Karl Barth (1886-1968) was considered by Pope Pius XII to be “the greatest theologian since Thomas Aquinas.” He remains one of the most influential and controversial figures in modern theology.
The Strange New World of the Bible
Barth was raised in a pastor’s home in Switzerland, but moved to Berlin where he was immersed in the study of liberal theology with Adolf von Harnack. His affair with liberal theologians ended at the outbreak of the Great War, when Barth was disillusioned by their support for Kaiser Wilhelm’s foreign policy. He later explained
An entire world of theological exegesis, ethics, dogmatics, and preaching, which up to that point I had accepted as basically credible, was thereby shaken to the foundations, and with it everything which flowed at that time from the pens of the German theologians.
Barth turned to the “strange new world of the Bible,” reading it as for the first time, and soon published a commentary on Romans. He discovered the writings of the Reformed tradition and lectured and pastored for several years before beginning to write his own theological works. In 1935, he returned to Switzerland to teach after being forced to leave Germany for taking a stand with the Confessing Church against the Nazis.
Barth had already begun work on his magnus opus, the Church Dogmatics. Over the course of 35 years, he wrote several volumes totaling 6 million words (over 9,000 pages). Barth is notoriously difficult to read, but when asked to summarize his theology, simply replied, “Jesus loves me. This I know, for the Bible tells me so.” For Barth, all dogmatics is Christological.

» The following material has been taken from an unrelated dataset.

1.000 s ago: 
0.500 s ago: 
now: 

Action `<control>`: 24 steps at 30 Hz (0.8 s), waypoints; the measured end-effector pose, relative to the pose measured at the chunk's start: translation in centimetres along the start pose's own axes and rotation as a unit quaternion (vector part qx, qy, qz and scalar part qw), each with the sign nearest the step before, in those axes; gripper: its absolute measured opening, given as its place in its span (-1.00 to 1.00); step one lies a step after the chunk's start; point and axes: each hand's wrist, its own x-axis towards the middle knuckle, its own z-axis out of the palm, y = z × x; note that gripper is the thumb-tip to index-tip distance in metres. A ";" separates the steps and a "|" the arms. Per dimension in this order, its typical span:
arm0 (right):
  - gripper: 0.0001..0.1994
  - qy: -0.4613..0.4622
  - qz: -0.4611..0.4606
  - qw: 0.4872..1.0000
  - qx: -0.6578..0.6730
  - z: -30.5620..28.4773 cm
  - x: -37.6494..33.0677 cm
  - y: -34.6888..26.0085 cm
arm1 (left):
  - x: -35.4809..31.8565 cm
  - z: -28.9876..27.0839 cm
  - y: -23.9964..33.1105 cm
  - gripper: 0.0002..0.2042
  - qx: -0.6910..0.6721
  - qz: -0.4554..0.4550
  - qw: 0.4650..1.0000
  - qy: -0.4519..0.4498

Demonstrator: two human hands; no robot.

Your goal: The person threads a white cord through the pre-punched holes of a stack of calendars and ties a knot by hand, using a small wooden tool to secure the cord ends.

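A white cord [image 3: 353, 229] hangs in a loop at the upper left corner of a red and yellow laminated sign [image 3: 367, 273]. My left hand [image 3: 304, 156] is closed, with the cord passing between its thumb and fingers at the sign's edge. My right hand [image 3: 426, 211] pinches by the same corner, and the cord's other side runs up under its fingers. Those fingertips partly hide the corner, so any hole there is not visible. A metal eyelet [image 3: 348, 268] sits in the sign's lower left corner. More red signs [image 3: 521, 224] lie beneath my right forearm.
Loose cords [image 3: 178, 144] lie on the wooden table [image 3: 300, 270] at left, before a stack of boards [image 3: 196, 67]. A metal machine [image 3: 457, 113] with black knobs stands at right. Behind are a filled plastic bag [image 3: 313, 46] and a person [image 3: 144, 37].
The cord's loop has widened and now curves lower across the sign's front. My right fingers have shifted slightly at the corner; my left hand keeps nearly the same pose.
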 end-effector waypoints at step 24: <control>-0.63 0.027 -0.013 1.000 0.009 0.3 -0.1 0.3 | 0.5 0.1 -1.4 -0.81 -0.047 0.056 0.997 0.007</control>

He “aims at being not only Christ-centred but also Christ-bounded—Jesus being the grounds for and the boundary of theology’s possibility.” Jesus as the Word and revelation of God is Barth’s “all in all.”
Theological and Moral Problems
While Barth called the church back to the gospel of Jesus, he focused on the revelation of God given in Christ (the Word incarnate) at the expense of the revelation of God given in the Bible (the Word inscripturated).
Barth believed that the Bible attests to the revelation given in Jesus, but that it is not revelation properly-so-called. Only Jesus, not the Bible, is inerrant. Barth became the leading figure in neo-orthodoxy, a theological movement which emphasized subjective experience while denying the objective, propositional nature of the Bible. Mark Bird explains, “Believing that revelation is non-propositional makes truth subjective. We could never know what was absolutely true.”
Barth’s theological problems are compounded by his gross moral failures, which he tried to justify with his theological method.
While Barth ultimately denied inerrancy, his serious exegesis and belief in the supremacy of Scripture result in writings that are true and helpful at innumerable points, despite the consequences one would expect. His insights are too brilliant to be relegated to the trash bin of history. This raises the question, “What is a discerning Evangelical to do with Karl Barth?” to which D. A. Carson responds, “It would be nice if every movement that came along was right from the throne room of God or right from the pit so you could bless it or damn it and get on with life, but that is just not the way life is.”
Since life is not so simple, we must assume a careful but listening posture. Barth deserves a hearing, if only because he is a giant who is too tall to look over. He has been described as a “bomb on the playground of theologians,” and ignoring the blast will not lessen the blow.